The effort of the babassu coconut breakers in Maranhão to conquer the international market with a sustainable product of traditional origin counts on technical assistance from Central do Cerrado, a cooperative based in Brasília.
Central do Cerrado is a second-degree cooperative, that is, an association formed by other cooperatives and social organizations – 24 in all, in nine states. It is headquartered in Brasília, with a branch in São Paulo and a box in the Pinheiros market in São Paulo.
The commercialization center aims to provide scale, ensure standardization and increase the added value of products, coordinating producers spread across the second largest Brazilian biome (2 million km2). Taxes, freight, etc. are paid, around 65% of product sales are returned to member cooperatives.
One of its challenges, says coordinator Mayk Arruda, was to organize the baru chain to satisfy the demand of an importer in the United States that needed to fill a 40-foot container (12 m X 2.4 m X 2.6 m). In Brasília, the Central installed gondolas with 40 products from the cerrado in nine Carrefour stores.
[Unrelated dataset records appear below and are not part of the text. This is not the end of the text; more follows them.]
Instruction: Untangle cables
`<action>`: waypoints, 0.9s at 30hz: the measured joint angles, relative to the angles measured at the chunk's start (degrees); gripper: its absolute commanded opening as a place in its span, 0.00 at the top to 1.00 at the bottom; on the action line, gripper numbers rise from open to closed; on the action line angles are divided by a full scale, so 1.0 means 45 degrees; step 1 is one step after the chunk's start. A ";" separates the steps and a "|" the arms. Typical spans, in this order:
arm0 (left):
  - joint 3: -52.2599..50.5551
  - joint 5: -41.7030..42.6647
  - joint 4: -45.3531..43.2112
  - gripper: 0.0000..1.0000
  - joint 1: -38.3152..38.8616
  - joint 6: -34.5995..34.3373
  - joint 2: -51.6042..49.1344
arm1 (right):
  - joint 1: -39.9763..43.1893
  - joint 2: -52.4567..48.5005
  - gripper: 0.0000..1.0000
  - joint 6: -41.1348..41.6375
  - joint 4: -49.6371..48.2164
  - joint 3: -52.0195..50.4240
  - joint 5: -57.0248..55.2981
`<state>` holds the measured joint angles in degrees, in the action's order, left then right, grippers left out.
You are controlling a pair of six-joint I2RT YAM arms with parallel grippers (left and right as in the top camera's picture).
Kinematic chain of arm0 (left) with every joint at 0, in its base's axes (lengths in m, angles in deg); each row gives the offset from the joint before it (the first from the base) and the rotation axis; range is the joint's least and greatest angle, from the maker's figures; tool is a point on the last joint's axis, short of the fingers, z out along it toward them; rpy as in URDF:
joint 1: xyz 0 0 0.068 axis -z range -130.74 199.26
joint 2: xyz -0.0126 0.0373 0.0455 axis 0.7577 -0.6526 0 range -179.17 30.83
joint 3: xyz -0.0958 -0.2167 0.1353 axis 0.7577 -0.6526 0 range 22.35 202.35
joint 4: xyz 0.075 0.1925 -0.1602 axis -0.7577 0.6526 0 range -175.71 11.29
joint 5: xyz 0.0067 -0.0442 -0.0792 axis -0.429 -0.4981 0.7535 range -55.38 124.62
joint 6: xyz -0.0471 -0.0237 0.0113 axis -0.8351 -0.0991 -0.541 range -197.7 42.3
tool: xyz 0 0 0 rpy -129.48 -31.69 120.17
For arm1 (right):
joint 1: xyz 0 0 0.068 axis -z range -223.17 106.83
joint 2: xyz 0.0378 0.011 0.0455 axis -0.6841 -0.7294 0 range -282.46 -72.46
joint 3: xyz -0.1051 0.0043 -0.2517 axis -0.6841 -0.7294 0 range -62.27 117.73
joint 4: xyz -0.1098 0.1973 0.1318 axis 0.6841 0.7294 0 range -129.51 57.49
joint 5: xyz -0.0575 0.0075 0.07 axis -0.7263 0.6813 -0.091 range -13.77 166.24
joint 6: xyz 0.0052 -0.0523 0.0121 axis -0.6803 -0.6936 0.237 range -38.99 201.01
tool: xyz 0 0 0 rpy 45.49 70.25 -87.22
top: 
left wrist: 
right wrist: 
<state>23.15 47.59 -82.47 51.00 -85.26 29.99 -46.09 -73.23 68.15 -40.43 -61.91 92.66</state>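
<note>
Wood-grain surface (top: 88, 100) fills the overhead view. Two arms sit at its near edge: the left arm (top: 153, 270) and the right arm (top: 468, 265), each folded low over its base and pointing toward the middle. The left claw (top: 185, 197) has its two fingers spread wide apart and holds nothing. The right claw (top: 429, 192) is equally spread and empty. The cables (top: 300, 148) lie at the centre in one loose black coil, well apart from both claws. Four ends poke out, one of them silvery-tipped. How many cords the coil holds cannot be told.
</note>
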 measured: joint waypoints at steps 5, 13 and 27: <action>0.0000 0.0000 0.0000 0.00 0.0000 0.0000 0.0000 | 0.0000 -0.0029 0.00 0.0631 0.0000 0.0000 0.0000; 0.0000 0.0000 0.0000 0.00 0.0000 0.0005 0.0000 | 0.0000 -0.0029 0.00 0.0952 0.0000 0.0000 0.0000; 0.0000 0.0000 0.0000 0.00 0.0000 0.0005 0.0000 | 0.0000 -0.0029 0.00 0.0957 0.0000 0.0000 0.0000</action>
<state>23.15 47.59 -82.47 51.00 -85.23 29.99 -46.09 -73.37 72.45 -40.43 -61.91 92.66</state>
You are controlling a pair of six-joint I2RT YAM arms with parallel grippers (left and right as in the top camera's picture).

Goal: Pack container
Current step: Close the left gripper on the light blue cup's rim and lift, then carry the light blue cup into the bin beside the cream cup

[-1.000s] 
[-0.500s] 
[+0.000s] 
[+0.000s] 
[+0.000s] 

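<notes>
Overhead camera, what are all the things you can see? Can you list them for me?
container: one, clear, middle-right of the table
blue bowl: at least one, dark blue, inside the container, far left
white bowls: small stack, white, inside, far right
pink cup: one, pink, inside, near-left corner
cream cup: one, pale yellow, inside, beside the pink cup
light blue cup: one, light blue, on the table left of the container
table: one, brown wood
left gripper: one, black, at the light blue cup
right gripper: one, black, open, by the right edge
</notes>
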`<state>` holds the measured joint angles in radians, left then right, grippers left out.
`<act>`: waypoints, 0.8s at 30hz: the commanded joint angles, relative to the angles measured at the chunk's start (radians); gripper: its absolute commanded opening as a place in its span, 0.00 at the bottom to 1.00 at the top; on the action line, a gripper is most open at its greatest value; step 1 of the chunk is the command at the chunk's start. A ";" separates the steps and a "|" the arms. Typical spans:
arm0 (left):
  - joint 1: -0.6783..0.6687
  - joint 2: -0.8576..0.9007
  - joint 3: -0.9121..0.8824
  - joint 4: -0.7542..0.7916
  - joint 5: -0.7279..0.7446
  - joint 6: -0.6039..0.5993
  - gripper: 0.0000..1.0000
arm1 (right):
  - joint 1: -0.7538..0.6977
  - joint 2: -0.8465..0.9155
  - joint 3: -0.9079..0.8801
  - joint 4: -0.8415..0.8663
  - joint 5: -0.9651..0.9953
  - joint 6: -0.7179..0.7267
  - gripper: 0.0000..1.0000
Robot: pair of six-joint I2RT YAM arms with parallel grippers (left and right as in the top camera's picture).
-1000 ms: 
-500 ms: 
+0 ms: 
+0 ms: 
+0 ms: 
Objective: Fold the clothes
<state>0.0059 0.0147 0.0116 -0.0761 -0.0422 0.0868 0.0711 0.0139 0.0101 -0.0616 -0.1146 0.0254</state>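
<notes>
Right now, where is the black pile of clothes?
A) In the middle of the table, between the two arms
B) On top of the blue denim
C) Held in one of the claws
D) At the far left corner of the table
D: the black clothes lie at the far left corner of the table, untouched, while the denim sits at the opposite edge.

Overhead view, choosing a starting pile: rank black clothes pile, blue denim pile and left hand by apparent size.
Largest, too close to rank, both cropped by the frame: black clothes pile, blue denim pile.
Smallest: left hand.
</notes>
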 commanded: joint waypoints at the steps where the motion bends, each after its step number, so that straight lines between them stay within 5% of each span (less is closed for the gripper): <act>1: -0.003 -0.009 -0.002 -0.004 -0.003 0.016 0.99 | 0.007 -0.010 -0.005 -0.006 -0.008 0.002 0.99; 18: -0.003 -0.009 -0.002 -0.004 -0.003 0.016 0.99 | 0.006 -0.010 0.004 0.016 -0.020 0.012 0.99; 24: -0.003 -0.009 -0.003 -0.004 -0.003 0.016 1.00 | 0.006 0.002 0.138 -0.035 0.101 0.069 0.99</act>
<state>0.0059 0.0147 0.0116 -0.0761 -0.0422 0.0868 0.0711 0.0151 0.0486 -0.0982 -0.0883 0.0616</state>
At the moment, Central, Coppalj and Assema support the creation of the Free Babaçu Consortium, with the objective of “promoting the sustainable use of babassu forests, through the expansion of the offer of babassu coconut oil with identifiable, measurable and socio-environmental origins. promote the conservation of biodiversity and a fair and equitable distribution of economic gains”.
In 2021, the project received funding of US$ 98,000 (BRL 544 thousand) from WWF Brasil and the Partnership Fund for Critical Ecosystems (CEPF), formed by the French Development Agency, by the NGO Conservation International, the European Union, the Global Environmental Fund (GEF), the Government of Japan and the World Bank.
The Center sees a market opportunity for babassu, in view of the demand from the cosmetics and food sectors for an alternative vegetable oil to palm kernel (palm kernel), the target of social and environmental complaints in countries like Malaysia and Indonesia.
In addition, a gluten-free flour is extracted from the babassu mesocarp, which begins to be used in baking – for example, in a brownie recipe by Bela Gil and in a line of cake mixing for Mãe Terra brand signed by her. The same flour is already being used by the industry as vegetable talc, a substitute for a non-renewable mineral resource.
The Babaçu Livre Consortium project had to be resized after the R$ 15 million that had been approved in a 2017 Amazon Fund public notice evaporated. The contract was about to be signed, but it was delayed due to a bureaucratic detail, and then came the Jair Bolsonaro government and the boycott of the fund by then-minister Ricardo Salles.
“Then we don’t hear about it anymore”, laments Mayk Arruda.
Journalists Lalo de Almeida and Marcelo Leite traveled at the invitation of the IEB (International Institute of Education of Brazil) and CEPF (Partnership Fund for Critical Ecosystems).